Tight Sainthood, Continued
Tight Sainthood has moved to a new location
on Medium, where I'll basically be doing mostly longer pieces in the same vein, and where some of the stuff here might end up regurgitated.
I'll be leaving things here untouched for a long while yet, if only as a historical record.
Guns and Vaginas
One of the more irritating self-congratulatory and triumphal progressive memes doing the rounds on Facebook lately is a picture of (I think) Rachel Maddow, with a quote beneath her saying (it varies a bit in the retelling) “New Rule: If you don’t have a vagina, you don’t get to make laws regulating them”.
Imagine substituting “gun” (or even “car”) for “vagina” and see where we get…. The trouble is, so many of the people addicted to this sort of self-stroking, self-satisfied and ultimately self-defeating stuff just don’t have that imagination. They’re in the Bubble, and all that matters is what confirms their prejudices or their sense of themselves as special or perceptive.
Labels: america, politics
In an article in a recent NYT on Trump (and others) and the WWII Japanese internment camps (a.k.a. concentration camps — when will we have the guts to call them that?), Robert Matsui, one of the congressional sponsors of 1988's formal apology and reparations act, is quoted as saying back then that the acknowledgment of wrongdoing “demonstrates the true character of America in a way that the whole world can recognize”.
It’d be nice to think so, but the original actions — the concentration camps, the displacement, the reflexive racism, etc. — all also demonstrate the true character of America in a way that the whole world can recognise.
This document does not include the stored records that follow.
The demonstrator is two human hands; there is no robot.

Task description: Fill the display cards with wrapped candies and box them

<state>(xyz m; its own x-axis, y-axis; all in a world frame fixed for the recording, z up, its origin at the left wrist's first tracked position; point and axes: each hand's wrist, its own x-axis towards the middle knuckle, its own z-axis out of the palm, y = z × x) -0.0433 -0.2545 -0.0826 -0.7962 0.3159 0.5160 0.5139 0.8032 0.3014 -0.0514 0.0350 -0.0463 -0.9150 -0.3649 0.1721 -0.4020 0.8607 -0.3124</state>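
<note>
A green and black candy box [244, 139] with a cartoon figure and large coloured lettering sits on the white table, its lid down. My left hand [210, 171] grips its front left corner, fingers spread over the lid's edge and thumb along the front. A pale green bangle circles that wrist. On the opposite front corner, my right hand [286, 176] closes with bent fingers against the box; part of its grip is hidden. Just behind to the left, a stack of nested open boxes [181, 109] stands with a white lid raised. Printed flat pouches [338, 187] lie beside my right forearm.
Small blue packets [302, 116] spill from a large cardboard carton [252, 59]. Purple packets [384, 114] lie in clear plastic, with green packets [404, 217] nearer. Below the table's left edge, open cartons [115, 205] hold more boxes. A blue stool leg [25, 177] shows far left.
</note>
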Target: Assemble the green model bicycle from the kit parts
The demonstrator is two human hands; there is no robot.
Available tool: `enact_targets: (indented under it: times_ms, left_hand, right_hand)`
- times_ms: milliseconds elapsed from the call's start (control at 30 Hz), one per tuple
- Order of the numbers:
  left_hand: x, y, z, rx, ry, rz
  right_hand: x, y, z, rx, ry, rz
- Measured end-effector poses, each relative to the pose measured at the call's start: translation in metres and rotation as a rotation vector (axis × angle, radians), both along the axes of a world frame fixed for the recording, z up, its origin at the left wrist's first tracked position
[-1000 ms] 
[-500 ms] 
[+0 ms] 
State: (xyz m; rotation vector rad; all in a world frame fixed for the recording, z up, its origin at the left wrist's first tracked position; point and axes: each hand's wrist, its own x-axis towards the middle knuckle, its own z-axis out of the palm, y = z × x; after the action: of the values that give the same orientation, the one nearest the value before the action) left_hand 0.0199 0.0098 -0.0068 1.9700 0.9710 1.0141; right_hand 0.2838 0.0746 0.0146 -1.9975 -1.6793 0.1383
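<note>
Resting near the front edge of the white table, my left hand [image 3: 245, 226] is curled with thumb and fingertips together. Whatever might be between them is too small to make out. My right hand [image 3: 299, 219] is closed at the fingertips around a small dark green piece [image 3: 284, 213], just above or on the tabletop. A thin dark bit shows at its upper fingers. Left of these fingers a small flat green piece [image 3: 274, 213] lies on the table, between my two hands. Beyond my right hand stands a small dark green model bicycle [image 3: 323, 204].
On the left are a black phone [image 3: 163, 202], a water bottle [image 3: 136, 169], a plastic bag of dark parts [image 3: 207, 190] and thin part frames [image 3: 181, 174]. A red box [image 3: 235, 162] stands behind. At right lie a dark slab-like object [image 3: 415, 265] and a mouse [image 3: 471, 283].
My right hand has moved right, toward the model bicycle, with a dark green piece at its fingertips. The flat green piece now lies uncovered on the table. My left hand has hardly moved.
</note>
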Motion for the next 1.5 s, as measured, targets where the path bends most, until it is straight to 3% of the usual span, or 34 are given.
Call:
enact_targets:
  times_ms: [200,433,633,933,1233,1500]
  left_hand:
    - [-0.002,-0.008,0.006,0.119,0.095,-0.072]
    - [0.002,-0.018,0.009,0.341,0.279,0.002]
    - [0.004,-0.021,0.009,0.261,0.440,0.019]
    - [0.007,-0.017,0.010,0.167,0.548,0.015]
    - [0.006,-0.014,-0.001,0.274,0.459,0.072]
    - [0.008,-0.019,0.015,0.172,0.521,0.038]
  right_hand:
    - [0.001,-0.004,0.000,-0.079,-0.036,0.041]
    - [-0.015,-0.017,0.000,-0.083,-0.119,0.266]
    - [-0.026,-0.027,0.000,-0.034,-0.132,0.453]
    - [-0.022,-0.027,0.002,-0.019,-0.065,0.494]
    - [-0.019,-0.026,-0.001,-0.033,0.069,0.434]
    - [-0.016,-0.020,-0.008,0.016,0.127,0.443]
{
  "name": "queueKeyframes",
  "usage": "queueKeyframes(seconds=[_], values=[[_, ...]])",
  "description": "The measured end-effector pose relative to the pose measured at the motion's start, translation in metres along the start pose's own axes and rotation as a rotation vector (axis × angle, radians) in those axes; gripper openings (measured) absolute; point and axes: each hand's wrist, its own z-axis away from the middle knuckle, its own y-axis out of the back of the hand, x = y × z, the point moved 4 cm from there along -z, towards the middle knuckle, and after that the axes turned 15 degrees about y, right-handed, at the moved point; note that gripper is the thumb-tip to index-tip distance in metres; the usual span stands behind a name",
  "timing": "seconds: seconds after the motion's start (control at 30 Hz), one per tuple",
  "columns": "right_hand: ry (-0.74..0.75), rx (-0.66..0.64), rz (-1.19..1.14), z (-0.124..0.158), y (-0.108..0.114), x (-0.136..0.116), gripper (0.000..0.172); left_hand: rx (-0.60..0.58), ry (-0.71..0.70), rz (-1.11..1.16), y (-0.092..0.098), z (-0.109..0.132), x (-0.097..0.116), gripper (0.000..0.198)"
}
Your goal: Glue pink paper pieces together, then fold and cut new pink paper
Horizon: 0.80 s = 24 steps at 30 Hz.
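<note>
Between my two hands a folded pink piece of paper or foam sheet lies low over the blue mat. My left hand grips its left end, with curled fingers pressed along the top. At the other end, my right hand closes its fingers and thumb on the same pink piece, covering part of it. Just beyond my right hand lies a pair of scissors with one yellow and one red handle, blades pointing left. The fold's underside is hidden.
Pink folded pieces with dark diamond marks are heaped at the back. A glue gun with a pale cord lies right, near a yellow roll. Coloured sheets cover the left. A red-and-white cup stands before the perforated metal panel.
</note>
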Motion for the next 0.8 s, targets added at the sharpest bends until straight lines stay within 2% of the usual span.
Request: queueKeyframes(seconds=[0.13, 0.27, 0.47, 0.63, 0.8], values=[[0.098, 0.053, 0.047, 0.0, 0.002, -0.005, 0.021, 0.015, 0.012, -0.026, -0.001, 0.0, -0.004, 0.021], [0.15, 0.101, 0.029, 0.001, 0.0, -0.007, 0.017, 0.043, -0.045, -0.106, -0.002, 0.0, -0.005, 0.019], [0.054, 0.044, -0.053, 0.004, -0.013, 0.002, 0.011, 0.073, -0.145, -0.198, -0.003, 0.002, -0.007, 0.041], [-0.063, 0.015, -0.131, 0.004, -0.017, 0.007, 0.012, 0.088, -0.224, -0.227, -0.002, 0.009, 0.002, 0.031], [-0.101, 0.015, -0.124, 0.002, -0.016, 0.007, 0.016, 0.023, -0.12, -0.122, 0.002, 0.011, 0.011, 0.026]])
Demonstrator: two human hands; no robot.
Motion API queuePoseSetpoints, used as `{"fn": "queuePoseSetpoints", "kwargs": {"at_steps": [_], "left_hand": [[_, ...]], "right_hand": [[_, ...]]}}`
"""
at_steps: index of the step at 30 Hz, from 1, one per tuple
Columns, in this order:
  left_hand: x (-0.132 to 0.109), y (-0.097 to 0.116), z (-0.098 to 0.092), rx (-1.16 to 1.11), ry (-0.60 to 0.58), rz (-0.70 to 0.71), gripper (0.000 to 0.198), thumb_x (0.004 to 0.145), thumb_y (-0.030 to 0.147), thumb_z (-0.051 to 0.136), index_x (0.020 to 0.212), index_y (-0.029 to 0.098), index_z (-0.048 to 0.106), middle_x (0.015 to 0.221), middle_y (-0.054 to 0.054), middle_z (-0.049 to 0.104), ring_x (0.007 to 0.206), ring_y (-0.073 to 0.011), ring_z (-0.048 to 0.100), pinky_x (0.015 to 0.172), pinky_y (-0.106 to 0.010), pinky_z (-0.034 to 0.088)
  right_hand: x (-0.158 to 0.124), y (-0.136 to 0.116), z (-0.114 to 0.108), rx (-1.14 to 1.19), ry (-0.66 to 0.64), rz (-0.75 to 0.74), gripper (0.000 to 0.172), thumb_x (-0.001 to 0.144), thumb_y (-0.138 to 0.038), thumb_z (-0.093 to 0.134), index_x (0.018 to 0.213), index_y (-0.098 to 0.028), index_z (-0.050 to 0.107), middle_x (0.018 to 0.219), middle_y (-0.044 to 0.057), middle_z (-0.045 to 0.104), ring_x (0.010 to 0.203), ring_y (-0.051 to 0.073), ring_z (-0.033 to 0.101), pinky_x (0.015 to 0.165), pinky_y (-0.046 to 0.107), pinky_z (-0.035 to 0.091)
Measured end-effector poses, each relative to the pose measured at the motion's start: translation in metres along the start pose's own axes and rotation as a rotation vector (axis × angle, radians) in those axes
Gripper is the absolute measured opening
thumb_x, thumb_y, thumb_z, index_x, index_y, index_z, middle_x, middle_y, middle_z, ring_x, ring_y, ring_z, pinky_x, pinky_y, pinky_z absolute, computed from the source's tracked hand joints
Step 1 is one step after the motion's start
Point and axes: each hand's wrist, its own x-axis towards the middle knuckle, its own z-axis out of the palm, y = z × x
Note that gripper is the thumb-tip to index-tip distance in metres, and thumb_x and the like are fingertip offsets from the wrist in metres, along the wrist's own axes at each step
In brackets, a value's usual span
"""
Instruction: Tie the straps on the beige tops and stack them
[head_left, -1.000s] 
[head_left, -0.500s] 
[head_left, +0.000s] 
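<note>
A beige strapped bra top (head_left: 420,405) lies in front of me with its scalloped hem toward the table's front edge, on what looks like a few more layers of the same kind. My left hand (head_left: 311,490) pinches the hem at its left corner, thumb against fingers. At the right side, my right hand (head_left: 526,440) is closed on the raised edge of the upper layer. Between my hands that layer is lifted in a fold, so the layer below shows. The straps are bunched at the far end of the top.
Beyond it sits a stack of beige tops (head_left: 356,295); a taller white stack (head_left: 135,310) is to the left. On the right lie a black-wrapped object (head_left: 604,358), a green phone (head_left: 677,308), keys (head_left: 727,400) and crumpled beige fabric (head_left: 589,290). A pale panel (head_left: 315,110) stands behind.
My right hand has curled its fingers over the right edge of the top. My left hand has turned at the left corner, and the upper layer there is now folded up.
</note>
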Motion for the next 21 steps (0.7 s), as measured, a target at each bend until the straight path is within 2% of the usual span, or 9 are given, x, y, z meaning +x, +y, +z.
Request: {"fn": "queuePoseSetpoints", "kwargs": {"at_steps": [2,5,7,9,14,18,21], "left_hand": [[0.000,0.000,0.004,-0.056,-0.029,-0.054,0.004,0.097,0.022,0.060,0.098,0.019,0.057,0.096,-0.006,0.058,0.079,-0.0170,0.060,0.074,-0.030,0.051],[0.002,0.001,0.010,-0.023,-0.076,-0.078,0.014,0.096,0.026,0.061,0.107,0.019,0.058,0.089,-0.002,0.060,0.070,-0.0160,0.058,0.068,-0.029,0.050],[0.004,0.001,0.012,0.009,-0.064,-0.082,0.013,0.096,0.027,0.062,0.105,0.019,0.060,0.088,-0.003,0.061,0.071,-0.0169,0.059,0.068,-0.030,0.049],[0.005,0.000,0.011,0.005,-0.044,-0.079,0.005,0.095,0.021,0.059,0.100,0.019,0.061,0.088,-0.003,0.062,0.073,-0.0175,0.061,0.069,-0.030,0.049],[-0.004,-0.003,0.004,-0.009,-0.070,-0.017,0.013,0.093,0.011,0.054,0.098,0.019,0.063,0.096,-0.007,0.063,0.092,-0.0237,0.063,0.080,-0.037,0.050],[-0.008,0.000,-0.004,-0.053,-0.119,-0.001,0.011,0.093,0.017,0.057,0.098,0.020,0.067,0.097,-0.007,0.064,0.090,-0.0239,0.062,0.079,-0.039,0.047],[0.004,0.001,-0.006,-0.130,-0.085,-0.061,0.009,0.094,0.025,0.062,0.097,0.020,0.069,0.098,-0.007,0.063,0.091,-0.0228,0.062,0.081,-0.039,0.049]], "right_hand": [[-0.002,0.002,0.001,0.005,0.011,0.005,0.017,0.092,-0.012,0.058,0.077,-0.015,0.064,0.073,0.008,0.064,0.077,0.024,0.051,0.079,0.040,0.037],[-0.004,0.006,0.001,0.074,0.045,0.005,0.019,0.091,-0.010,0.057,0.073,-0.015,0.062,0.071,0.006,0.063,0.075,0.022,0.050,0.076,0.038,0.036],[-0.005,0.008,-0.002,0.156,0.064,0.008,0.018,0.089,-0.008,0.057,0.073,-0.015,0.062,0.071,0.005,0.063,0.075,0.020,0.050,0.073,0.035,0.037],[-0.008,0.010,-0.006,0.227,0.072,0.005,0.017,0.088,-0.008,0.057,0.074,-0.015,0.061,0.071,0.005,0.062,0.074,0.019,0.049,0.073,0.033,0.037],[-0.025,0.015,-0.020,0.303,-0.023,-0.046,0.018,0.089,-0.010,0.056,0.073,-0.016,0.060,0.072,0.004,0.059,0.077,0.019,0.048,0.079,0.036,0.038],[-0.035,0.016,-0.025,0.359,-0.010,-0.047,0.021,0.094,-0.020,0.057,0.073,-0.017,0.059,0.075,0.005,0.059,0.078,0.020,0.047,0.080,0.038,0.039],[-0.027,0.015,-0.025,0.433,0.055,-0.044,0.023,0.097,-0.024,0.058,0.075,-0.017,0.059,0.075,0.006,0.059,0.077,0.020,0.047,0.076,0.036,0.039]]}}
And the fact that they’re back in everyday political discourse as a possible “solution” to “The Muslim Problem” also says a lot about the true character of America.
But surely the truth is that there really isn’t one “true character of America”. It’s a ludicrous idea, a national myth. In fact, perhaps the true character of America really just revolves around a rather passionate and credulous belief in unifying national myths…. But that's hardly unique to America, is it?!
Labels: america, politics
The Permanent Brink
The world seems about to go up in flames again, or at least totter around on some sort of semi-permanent brink. A world increasingly shaped by the respective Visions of fundamentalists and twenty- and thirty-something techies.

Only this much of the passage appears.